Lt-Wt Net

FAST+EFFICIENT     8-BIT HW     CASE STUDIES     DOWNLOAD

Fast, Energy-Efficient Deep Neural Net

The Lt-Wt (Lightweight) net is our fast and energy-efficient deep neural net that can be embedded directly into resource-constrained IoT devices. These devices will not need to broadcast any data as they will be able to do their processing locally. This will result in improved security and privacy.

The Lt-Wt net requires 95% fewer ops, 95% less memory, and 95% less logic as compared with the conventional neural net (CNN), making it suitable for fast and economical ASIC, FPGA, or 8-bit microcontroller implementations.
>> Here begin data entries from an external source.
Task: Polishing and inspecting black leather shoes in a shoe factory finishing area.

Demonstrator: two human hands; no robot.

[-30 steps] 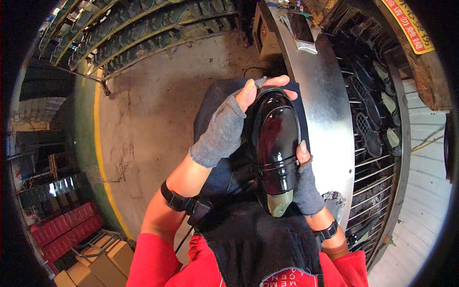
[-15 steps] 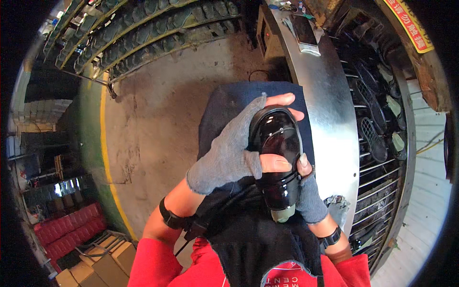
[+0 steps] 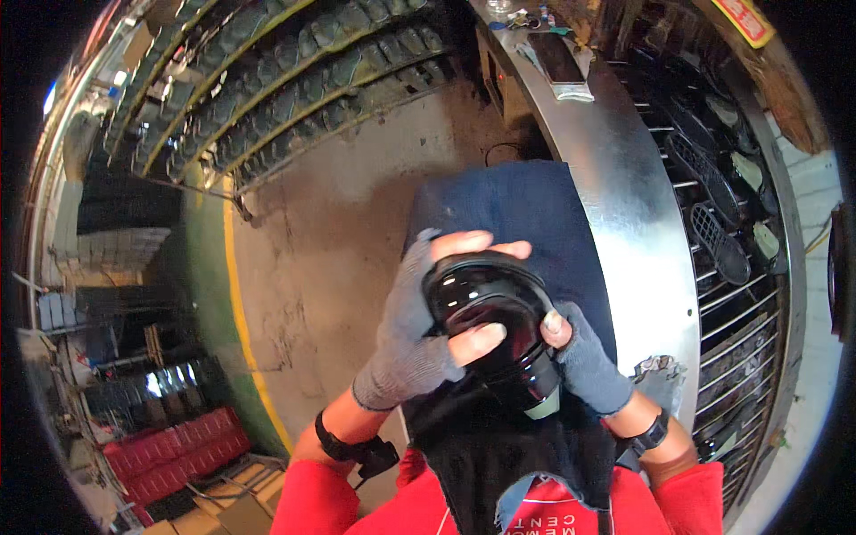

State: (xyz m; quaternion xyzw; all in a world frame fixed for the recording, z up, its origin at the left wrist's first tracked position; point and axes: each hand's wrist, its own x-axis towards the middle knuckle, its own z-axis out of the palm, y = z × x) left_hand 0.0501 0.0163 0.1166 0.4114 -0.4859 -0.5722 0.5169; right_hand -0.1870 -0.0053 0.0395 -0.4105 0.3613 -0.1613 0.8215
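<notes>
A glossy black shoe (image 3: 486, 308) is held between my hands above my lap, toe pointing away and to the left. A pale piece (image 3: 542, 407) shows at its heel end. My left hand (image 3: 423, 330), in a grey fingerless glove, wraps the toe, with fingers over the far edge and thumb across the upper. My right hand (image 3: 584, 352), gloved the same way, grips the shoe's right side, its thumb on the edge of the sole; its other fingers are hidden. Under the shoe lies a dark apron (image 3: 526, 209) over my legs.
To the right runs a metal bench (image 3: 629, 205), with a dark flat object (image 3: 557, 62) on a cloth at its far end. Beyond it, a barred rack (image 3: 736, 312) carries black soles (image 3: 718, 241). Shelves of shoes (image 3: 330, 53) stand far left; a red seat (image 3: 178, 455) is at lower left.
The shoe has tilted, its toe swinging left and nearer to me and its heel to the right. Both hands keep hold of it. The whole view has shifted slightly.
</notes>
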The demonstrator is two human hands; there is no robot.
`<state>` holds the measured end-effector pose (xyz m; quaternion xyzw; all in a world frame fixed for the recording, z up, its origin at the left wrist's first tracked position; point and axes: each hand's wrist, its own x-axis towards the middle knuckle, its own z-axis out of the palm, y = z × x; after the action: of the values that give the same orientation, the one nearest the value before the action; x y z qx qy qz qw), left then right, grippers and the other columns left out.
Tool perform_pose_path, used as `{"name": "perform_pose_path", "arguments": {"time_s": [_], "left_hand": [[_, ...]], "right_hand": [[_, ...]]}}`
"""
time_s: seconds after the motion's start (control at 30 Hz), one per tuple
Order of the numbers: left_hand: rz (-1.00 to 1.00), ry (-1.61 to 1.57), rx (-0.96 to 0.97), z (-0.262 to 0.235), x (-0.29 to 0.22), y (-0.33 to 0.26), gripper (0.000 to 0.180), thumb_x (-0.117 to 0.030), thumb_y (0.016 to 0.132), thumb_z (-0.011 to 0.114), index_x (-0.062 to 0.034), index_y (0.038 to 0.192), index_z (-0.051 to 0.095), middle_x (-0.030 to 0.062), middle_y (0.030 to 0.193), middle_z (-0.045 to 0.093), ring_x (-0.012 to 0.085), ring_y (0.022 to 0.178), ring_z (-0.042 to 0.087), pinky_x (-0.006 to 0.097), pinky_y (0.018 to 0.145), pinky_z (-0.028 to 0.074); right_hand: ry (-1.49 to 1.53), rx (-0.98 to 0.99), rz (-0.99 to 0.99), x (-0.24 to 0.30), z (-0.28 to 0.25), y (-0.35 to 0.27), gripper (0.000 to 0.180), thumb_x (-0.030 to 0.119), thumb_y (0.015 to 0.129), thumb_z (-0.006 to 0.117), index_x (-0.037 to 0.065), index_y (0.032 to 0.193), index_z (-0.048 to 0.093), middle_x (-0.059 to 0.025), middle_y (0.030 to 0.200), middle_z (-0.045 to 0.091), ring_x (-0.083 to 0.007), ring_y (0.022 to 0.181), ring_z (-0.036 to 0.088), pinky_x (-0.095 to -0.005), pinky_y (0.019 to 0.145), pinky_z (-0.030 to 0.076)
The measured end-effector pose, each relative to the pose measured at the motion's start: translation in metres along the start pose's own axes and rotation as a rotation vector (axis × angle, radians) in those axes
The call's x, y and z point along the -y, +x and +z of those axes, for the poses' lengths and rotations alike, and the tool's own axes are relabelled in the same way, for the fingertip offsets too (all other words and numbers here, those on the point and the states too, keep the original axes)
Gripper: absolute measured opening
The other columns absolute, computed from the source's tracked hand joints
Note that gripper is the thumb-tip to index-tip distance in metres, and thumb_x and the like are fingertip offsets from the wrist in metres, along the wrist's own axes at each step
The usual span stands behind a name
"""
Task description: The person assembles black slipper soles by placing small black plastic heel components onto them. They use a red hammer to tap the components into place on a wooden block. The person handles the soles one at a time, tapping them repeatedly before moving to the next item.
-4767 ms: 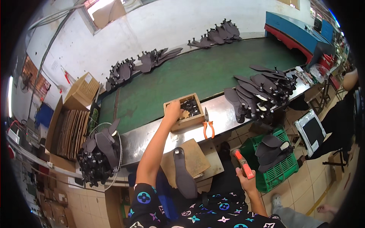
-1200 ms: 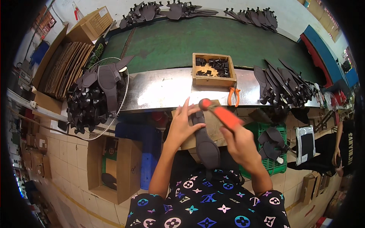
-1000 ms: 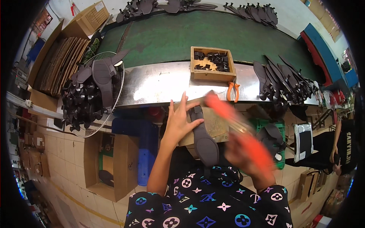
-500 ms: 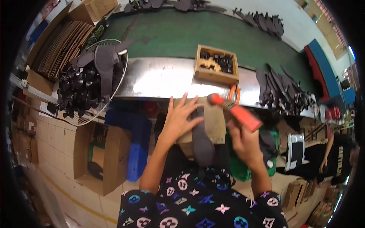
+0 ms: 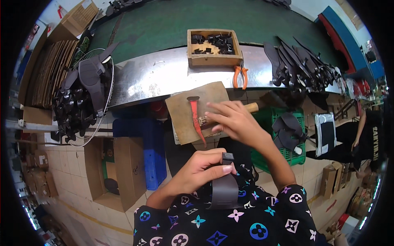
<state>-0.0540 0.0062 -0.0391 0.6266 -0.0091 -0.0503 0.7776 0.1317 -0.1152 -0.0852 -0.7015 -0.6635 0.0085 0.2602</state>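
My left hand (image 5: 205, 170) is closed on a dark grey insole (image 5: 225, 190) close to my body. The piece bends downward, and a small black clip (image 5: 228, 157) shows at its upper end beside my thumb and fingers. A hammer (image 5: 193, 112) with a red head and a wooden handle lies on a tan board (image 5: 178, 108) in front of me. Over the hammer's handle hovers my right hand (image 5: 236, 121), open with its fingers spread and nothing held in it. My right fingers hide part of the handle.
On the metal ledge are a wooden box (image 5: 213, 60) of black clips, orange-handled pliers (image 5: 240, 77) and a pile of dark insoles (image 5: 295, 61). A loaded wire basket (image 5: 111, 88) stands left, above a cardboard box (image 5: 133, 172) and blue bin (image 5: 154, 158). A green crate (image 5: 262, 158) is at right.
My right hand has let go of the hammer, which now lies on the board. My left hand has lifted the insole off the board and drawn it back toward my body.
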Motion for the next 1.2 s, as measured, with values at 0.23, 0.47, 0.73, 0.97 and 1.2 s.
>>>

Its inference ability is similar to the CNN.

The Lt-Wt net can approximate arbitrary continuous functions with any accuracy. It requires modest storage and has a multiplication-free forward pass, rendering it suitable for deployment on inexpensive hardware. The Lt-Wt learning process automatically drops insignificant inputs, unnecessary weights, and unneeded hidden neurons. The sparse weight matrices of the Lt-Wt net loosen the coupling among the layers, making the Lt-Wt net more tolerant to the failure of individual neurons.

The learned information in CNN is distributed over all weights. In a Lt-Wt net, the picture is less fuzzy and the localized nature of computation is much more obvious due to the presence of a large number of zero-valued weights. For image processing, a CNN does not scale well with increases in the resolution of the images due to the fully-connected structure of the net. A Lt-Wt net, on the other hand, scales much better due to the sparsity of its weight matrices.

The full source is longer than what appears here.